Esaminatevi, allora, e sappiate dire a Lui il vostro stupore grato e riconoscente per avervi scelte. La Perfectae caritatis parla di fedeltà al Signore, di fedeltà alla Chiesa, di fedeltà al proprio carisma, di fedeltà al mondo di oggi.

 

E san Giovanni Paolo II, a coloro che vivono la vita di particolare consacrazione, domanda d’ assumere il momento presente – con le sue luci e le ombre e anche con le sue fatiche – come il kairos, come una grazia (la grazia appunto del momento presente), un’occasione di crescita in profondità, di una vera crescita nella speranza.

 

Papa Francesco, nel discorso del 27 settembre 2013 ai catechisti, raccomandava con forza di uscire dall’autoreferenzialità: “…chi mette al centro della propria vita Cristo, si decentra!

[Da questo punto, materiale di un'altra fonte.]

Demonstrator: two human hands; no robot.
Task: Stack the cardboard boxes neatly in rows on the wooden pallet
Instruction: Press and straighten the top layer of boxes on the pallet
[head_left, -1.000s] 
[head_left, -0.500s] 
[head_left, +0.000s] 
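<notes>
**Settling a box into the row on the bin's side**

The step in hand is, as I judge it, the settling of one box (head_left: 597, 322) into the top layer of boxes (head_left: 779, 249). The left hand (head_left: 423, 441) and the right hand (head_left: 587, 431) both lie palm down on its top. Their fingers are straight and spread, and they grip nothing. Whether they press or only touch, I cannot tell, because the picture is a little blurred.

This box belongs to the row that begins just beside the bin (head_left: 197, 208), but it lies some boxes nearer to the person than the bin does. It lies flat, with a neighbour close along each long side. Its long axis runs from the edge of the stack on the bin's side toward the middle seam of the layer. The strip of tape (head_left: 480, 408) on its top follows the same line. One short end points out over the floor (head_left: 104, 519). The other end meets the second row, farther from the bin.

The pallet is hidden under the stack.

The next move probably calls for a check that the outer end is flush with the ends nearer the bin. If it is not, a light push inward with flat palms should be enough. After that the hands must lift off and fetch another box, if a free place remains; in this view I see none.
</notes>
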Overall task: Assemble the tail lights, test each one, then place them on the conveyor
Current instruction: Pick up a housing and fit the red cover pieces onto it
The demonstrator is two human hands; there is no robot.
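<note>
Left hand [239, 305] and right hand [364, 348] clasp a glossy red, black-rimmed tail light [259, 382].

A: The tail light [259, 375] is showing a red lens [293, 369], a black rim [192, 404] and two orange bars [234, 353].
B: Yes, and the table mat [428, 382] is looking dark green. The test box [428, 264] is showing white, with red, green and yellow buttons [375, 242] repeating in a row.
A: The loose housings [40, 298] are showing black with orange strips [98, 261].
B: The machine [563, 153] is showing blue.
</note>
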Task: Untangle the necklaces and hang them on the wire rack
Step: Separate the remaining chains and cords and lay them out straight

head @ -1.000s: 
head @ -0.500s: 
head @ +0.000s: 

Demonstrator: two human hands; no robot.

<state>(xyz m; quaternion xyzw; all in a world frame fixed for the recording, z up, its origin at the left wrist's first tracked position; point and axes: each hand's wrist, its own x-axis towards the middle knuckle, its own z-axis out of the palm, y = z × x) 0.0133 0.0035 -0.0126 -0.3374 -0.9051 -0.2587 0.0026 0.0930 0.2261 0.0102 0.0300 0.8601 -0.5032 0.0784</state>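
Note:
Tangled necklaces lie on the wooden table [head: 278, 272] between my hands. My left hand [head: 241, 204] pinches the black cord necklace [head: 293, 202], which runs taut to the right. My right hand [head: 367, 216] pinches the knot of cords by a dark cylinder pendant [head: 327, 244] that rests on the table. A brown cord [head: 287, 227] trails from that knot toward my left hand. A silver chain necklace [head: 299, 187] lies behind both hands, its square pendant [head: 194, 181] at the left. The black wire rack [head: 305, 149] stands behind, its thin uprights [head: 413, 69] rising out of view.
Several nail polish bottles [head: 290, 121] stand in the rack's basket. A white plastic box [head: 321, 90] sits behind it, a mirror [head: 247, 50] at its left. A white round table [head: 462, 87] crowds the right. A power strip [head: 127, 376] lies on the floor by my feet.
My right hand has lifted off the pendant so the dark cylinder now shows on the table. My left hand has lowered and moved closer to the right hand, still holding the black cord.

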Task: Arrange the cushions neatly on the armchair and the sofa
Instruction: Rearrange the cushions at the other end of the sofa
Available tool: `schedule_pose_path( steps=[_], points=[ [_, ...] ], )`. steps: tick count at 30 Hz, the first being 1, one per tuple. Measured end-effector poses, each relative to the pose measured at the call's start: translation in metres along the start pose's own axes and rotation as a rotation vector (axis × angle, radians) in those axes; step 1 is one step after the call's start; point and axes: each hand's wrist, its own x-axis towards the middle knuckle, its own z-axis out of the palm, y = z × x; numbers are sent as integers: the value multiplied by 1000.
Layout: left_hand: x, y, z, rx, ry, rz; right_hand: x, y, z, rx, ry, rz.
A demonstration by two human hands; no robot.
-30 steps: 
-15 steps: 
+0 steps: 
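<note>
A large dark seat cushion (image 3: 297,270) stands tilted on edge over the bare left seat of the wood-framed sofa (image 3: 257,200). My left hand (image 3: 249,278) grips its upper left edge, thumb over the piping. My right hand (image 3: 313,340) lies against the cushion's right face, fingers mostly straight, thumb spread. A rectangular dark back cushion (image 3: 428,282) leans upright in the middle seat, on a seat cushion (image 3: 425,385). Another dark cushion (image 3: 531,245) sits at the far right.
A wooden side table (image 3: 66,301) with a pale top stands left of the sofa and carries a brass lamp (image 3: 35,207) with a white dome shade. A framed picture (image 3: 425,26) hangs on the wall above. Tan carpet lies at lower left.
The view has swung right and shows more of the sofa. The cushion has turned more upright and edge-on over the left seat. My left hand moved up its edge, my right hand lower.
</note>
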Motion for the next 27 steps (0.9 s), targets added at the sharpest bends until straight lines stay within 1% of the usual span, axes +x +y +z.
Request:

Più ti unisci a Gesù e Lui diventa il centro della tua vita, più Lui ti fa uscire da te stesso, ti decentra e ti apre agli altri. Questo è il vero dinamismo dell’amore, questo è il movimento di Dio stesso! Dio è il centro, ma è sempre dono di sé, relazione, vita che si comunica…” (Papa Francesco, Discorso ai partecipanti al Congresso internazionale dei catechisti, 27 settembre 2013).

 

Abbiamo di fronte a noi il dono inestimabile della vita consacrata. Viviamolo al meglio, guardando sempre al Signore come ha fatto Maria, non lasciamo distrarci dalle molte situazioni, cose e persone che possono distogliere il nostro sguardo dallo Sposo.

 

Riascoltiamo il passo del Vangelo di Luca che per noi è sempre attuale: «Mentre erano in cammino, entrò in un villaggio e una donna, di nome Marta, lo ospitò. Ella aveva una sorella, di nome Maria, la quale, seduta ai piedi del Signore, ascoltava la sua parola. Marta invece era distolta per i molti servizi. Allora si fece avanti e disse: “Signore, non t’importa nulla che mia sorella mi abbia lasciata sola a servire? Dille dunque che mi aiuti”. Ma il Signore le rispose: “Marta, Marta, tu ti affanni e ti agiti per molte cose, ma di una cosa sola c’è bisogno. Maria ha scelto la parte migliore, che non le sarà tolta”» (Lc 10, 38-42).